Está é a segunda audiência realizada no caso Bruno e Dom, isso porque, no dia 8 de maio, o juiz anterior do caso – Fabiano Verli – não havia autorizado o depoimento de algumas testemunhas arroladas pela defesa. Com isso, os advogados dos réus entraram com um Habeas Corpus no Tribunal Regional Federal da 1ª Região.

Por unanimidade, os desembargadores federais concederam parcialmente o pedido da defesa e mandaram que a Justiça Federal ouvisse as testemunhas indeferidas por Verli e marcasse um novo interrogatório dos réus em obediência ao princípio do contraditório e da ampla defesa.

Na semana passada, a Justiça também ouviu novas testemunhas de defesa arroladas pelos advogados, dentre eles, Rubem Dario Vilar, mais conhecido como Colômbia, e apontado como autor intelectual da morte de Bruno e Dom.

Depoimentos

Amarildo: O primeiro a ser ouvido foi Amarildo da Costa de Oliveira, de 42 anos, pescador.

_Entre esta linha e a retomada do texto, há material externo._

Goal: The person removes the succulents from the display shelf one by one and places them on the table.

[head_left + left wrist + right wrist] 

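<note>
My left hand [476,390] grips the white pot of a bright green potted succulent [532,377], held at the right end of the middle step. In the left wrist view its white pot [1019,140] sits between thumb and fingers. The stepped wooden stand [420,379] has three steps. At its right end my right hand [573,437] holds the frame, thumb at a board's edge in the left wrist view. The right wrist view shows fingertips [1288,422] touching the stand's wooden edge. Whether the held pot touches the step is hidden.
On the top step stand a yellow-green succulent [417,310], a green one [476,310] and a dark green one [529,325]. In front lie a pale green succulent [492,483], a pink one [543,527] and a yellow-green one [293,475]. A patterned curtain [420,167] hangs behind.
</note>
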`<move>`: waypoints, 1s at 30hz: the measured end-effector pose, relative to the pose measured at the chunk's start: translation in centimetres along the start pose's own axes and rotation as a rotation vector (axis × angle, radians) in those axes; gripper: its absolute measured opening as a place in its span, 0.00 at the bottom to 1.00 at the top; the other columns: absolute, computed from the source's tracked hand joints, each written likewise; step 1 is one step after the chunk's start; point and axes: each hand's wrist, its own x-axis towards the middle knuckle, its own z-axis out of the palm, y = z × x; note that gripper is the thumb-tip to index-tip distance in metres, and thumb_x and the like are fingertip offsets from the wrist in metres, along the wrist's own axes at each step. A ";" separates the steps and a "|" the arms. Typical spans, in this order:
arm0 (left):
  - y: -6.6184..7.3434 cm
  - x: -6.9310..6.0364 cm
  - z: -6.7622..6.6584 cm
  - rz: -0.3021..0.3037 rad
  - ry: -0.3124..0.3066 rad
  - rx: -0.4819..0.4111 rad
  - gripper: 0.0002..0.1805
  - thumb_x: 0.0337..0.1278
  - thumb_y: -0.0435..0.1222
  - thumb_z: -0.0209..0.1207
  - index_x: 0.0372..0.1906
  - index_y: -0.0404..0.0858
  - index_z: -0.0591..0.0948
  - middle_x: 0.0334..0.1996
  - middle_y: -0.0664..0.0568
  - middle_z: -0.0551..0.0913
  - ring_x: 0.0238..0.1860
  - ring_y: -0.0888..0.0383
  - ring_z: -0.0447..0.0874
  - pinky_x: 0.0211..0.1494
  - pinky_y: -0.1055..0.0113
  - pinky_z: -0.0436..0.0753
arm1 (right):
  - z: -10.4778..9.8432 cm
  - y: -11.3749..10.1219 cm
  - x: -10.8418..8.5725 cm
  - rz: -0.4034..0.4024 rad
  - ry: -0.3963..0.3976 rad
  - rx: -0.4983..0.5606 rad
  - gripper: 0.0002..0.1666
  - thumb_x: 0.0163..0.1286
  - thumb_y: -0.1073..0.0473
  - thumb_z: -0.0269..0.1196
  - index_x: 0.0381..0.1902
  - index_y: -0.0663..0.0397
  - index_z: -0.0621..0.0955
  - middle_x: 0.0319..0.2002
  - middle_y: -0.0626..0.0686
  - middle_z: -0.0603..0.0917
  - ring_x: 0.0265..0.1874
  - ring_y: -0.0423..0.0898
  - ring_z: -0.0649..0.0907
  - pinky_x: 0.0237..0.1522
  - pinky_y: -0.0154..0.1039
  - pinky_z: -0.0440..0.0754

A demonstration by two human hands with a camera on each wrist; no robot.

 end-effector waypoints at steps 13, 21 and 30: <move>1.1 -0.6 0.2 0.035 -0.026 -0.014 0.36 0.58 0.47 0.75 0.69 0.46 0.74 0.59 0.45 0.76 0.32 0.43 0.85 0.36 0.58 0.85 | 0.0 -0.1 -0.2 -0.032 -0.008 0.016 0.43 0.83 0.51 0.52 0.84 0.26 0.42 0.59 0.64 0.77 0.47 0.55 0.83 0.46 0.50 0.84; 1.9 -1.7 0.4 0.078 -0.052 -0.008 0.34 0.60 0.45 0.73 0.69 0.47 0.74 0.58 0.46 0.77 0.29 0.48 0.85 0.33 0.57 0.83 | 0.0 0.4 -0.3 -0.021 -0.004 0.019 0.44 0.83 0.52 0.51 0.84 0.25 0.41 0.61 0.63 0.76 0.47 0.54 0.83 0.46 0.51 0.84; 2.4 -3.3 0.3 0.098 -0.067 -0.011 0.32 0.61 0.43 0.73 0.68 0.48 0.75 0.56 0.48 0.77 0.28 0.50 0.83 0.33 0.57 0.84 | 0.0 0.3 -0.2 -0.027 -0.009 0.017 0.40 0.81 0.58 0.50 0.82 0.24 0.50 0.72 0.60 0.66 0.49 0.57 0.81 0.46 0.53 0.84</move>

Ele está detido em um presídio federal no Paraná e afirmou que está há quase um ano sem ver a família e advogados. O réu declarou que sabe o motivo pelo qual está preso, mas negou o crime. Em seguida, optou por exercer o direito de permanecer em silêncio e não respondeu ao interrigatório.

Na audiência, o Ministério Público Federal (MPF) lembrou que Amarildo já confessou o crime para a polícia. A defesa, por sua vez, afirmou que o acusado não ficaria calado de forma definitiva, e que iria responder os questionamentos em outra oportunidade

Jefferson: O segundo a ser ouvido foi Jefferson da Silva Lima, de 32 anos. Preso na penitenciária federal de Mato Grosso, ele se negou a responder onde mora e não respondeu se teria contato com os advogados. Ele também optou por permanecer em silêncio e disse apenas que não tem condições financeiras e que sente muita falta da família. Além disso, Jefferson disse que sabia o porquê de estar em um presídio federal e que não tem ciência das acusações.

O MPF não chegou a fazer perguntas após as respostas dadas pelos réus ao juiz. A defesa também não fez questionamentos, mas lembrou o juiz sobre o depoimento anulado no dia 8 de maio.

Oseney: Por último, foi ouvido Oseney de Costa de Oliveira. O terceiro réu disse apenas que morava no Rio Itacoai, em Atalaia do Norte, trabalha com pesca e tem quatro filhos.